KIKO

From anchors to inks!
Manuel Fernandez, alias KiKo, is a French artist born in 1985 in Martigues, in this town near Marseille nicknamed the "Venice of Provence" which inspires his Mediterranean colors and more particularly this burning orange which floods many of his works.
KiKo has always had a taste for drawing. As a child, it is said of him that he draws as he breathes. With a single assertive stroke, he sketches the emotions that they do not express with words. School only fascinates him in plastic arts classes and his path therefore seems clear. But art is not a subject in this family of sailors who first have a passion for the sea and especially for tuna fishing. From an early age, KiKo joined the family tuna boats, giants of the seas 30m long moored in Port-Vendres, leaving his pencils for fishing nets; we do not leave the ship like that! Older, he will go to sea for many months tracking schools of fish colonized by tuna. He learns discipline, fear management, resilience, teamwork, lack of sleep and loneliness. To escape this harsh life of sailors where the sea constantly calls him to order, KiKo builds an imaginary universe where the childhood that suspends its flight there will inspire all his work.
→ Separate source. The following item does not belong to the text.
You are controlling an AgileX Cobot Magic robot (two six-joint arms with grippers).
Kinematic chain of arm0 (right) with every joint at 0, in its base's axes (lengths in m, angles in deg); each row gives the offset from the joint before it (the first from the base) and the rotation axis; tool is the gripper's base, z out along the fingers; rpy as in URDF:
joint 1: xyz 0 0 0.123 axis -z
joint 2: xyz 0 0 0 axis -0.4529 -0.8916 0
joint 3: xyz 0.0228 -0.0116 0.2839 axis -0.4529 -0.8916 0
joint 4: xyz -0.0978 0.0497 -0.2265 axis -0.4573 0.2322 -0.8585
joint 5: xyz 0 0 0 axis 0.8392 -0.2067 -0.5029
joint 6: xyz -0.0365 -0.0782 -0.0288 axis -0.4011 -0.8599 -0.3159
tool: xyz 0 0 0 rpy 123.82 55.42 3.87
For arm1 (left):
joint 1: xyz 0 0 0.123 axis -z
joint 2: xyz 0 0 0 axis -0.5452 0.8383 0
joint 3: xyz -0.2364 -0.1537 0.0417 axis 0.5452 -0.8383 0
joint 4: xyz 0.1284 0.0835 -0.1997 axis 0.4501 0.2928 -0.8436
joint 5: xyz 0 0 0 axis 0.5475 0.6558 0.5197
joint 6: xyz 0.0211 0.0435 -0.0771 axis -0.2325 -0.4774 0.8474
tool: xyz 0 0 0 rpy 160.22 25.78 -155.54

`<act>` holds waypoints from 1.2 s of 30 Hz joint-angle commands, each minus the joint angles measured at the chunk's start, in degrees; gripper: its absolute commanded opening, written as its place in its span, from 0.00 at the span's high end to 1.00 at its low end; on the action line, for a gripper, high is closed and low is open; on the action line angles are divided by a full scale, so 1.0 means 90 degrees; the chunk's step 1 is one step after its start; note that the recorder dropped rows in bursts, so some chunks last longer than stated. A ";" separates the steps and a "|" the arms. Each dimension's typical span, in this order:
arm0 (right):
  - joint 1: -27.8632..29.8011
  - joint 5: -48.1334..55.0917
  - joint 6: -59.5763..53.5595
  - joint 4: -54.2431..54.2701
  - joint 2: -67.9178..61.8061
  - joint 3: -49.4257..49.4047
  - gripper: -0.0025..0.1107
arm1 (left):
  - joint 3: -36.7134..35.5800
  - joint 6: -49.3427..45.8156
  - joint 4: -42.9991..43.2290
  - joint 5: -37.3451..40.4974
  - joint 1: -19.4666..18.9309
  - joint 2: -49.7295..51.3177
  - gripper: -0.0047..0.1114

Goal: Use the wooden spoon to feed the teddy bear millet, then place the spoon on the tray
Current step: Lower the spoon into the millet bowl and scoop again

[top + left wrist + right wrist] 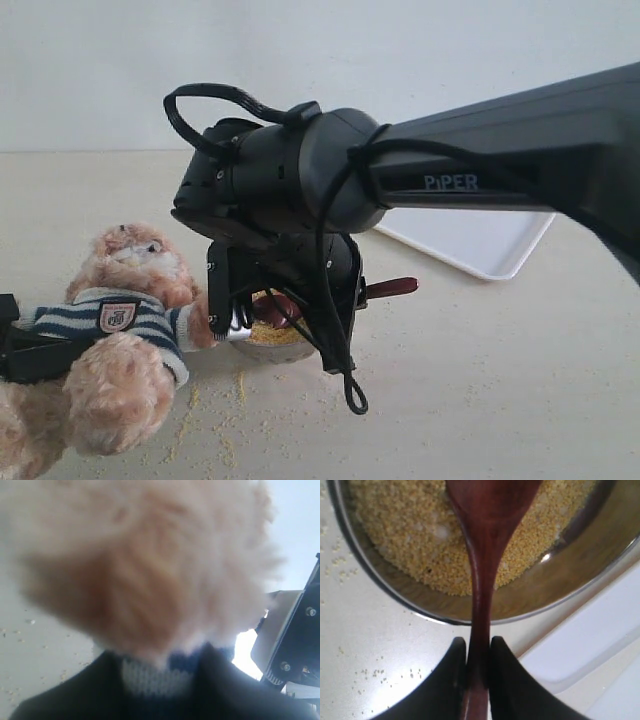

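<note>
The teddy bear [130, 300] sits at the left in its navy-and-white striped shirt, facing the steel bowl [275, 345]. My left gripper [157, 680] is shut on the teddy bear's shirt; blurred fur [150, 565] fills that view. My right gripper [478, 652] is shut on the wooden spoon's [485, 555] thin handle. The spoon's round end lies down in the millet [410, 535] inside the bowl [580, 575]. In the exterior view the handle's end [395, 288] sticks out to the right of the wrist. The white tray [480, 245] lies behind, to the right.
Spilled millet grains [230, 400] are scattered on the table in front of the bowl and beside the bear. The right arm [450, 170] spans the scene from the right and hides much of the bowl. The tray's rim [600, 640] lies close beside the bowl.
</note>
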 commanded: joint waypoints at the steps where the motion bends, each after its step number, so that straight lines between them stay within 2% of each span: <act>1: -0.0005 0.0011 -0.0036 0.0203 0.0018 -0.0014 0.98 | 0.0032 0.0024 -0.0080 0.0126 -0.0021 -0.0007 0.92; 21: 0.0022 0.0011 -0.0064 0.0334 0.0452 -0.0014 0.98 | 0.0032 -0.0090 -0.0080 0.0126 -0.0021 -0.0007 0.92; 28: 0.0388 0.0011 0.0249 0.0442 0.0466 -0.0014 0.98 | 0.0032 -0.0141 -0.0080 0.0126 -0.0021 -0.0007 0.92; 36: 0.0864 0.0011 -0.0183 0.1651 0.0643 -0.0014 0.98 | 0.0032 -0.0240 -0.0080 0.0217 -0.0021 -0.0007 0.92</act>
The meeting with his wife is decisive, she is part of a family of artists and her father-in-law quickly opens the doors of his studio to her. He then reconnects with his passion and tries out different media on increasingly large canvases. It is the multicolored Indian inks that will mark KiKo; he was seduced by their fluidity and decided to divert them from traditional paper to use them on canvas. They give it a unique signature where street art is reconciled with expressionism, favoring emotion over reality. The drippings of black Indian ink, not unlike the symbolism of tears or blood, testify to a sadness gently contrasted by the gaiety of its colored backgrounds.